**AVAILABLE DATA**
>>

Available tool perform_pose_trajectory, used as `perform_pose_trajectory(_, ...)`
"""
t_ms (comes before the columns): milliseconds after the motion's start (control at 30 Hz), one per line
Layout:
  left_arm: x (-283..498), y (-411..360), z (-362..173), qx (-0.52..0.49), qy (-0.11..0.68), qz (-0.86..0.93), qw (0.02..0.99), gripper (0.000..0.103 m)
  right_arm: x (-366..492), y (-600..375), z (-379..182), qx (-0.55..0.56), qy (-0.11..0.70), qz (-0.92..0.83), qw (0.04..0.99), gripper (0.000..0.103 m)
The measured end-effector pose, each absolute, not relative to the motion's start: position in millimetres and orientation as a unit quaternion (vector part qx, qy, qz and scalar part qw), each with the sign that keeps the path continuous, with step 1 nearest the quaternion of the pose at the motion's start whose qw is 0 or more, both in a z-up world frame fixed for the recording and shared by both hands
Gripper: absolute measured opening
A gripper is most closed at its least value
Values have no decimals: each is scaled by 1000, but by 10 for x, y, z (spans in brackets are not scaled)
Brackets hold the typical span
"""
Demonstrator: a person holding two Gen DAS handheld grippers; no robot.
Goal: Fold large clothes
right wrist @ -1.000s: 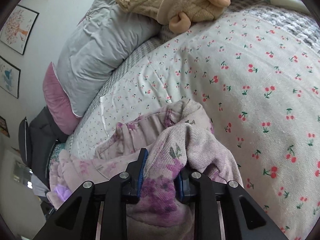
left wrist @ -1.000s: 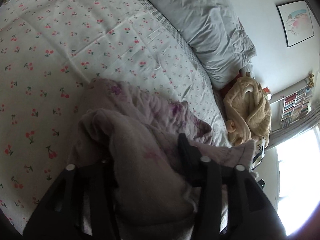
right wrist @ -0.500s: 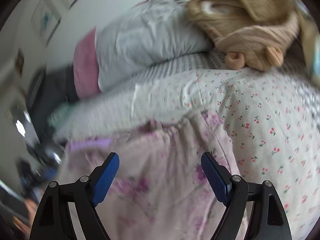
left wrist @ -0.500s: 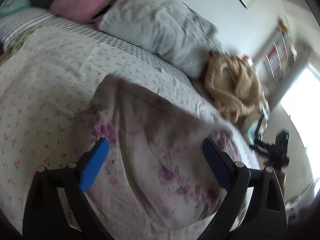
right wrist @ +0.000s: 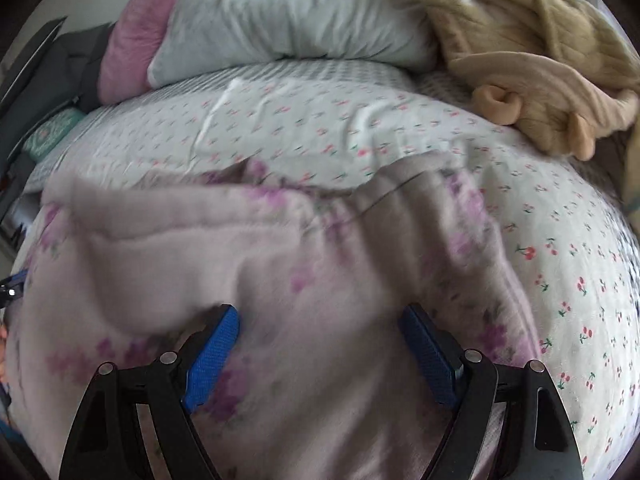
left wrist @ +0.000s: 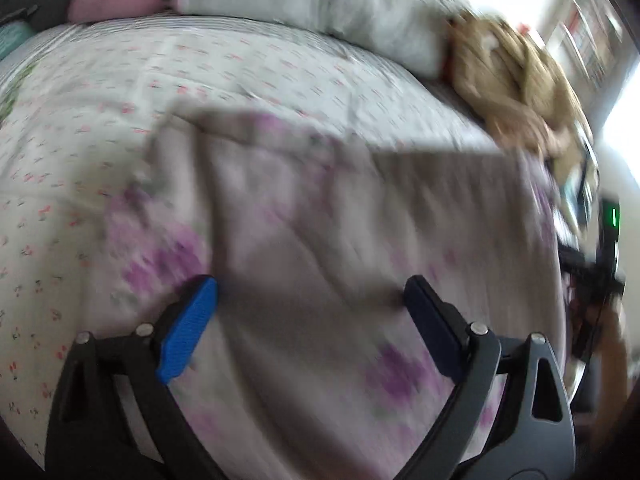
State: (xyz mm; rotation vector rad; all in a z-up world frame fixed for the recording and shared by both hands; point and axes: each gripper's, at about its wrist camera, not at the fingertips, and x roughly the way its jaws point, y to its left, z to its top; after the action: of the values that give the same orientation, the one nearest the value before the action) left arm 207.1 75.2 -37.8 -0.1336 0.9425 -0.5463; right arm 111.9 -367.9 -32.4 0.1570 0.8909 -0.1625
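A large pale pink garment with purple flower print lies spread over the bed; it also shows in the right wrist view. My left gripper is open and empty, jaws wide apart just above the garment's near part. My right gripper is open and empty too, above the garment's near edge. A fold of the cloth is raised at the left in the right wrist view. Both views are motion-blurred.
The bed has a white cherry-print cover. A grey pillow and a pink pillow lie at the head. A tan knitted garment is heaped at the back right. A dark stand with a green light is beyond the bed's right side.
Both grippers were shut on the bunched garment one second ago. They have opened and let it go, and the garment now lies spread out on the bed.
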Motion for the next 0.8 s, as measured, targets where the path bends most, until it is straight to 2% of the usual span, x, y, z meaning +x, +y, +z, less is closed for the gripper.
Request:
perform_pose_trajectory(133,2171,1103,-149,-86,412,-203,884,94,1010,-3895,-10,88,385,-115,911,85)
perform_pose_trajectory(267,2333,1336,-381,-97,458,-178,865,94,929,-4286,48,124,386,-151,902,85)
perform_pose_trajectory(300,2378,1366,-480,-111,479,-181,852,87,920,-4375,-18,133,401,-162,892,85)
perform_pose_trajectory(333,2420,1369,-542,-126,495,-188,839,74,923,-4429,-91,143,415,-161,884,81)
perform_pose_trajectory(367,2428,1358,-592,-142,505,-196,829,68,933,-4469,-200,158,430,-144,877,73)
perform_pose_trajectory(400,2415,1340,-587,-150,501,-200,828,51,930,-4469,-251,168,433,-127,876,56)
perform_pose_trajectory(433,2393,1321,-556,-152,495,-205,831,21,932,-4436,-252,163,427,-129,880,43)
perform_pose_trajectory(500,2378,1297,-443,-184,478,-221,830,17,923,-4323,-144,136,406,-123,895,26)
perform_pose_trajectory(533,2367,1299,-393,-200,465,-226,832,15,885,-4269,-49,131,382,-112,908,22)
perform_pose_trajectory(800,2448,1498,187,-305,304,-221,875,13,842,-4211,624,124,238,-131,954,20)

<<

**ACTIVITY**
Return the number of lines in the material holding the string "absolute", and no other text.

**TASK SOLUTION**
2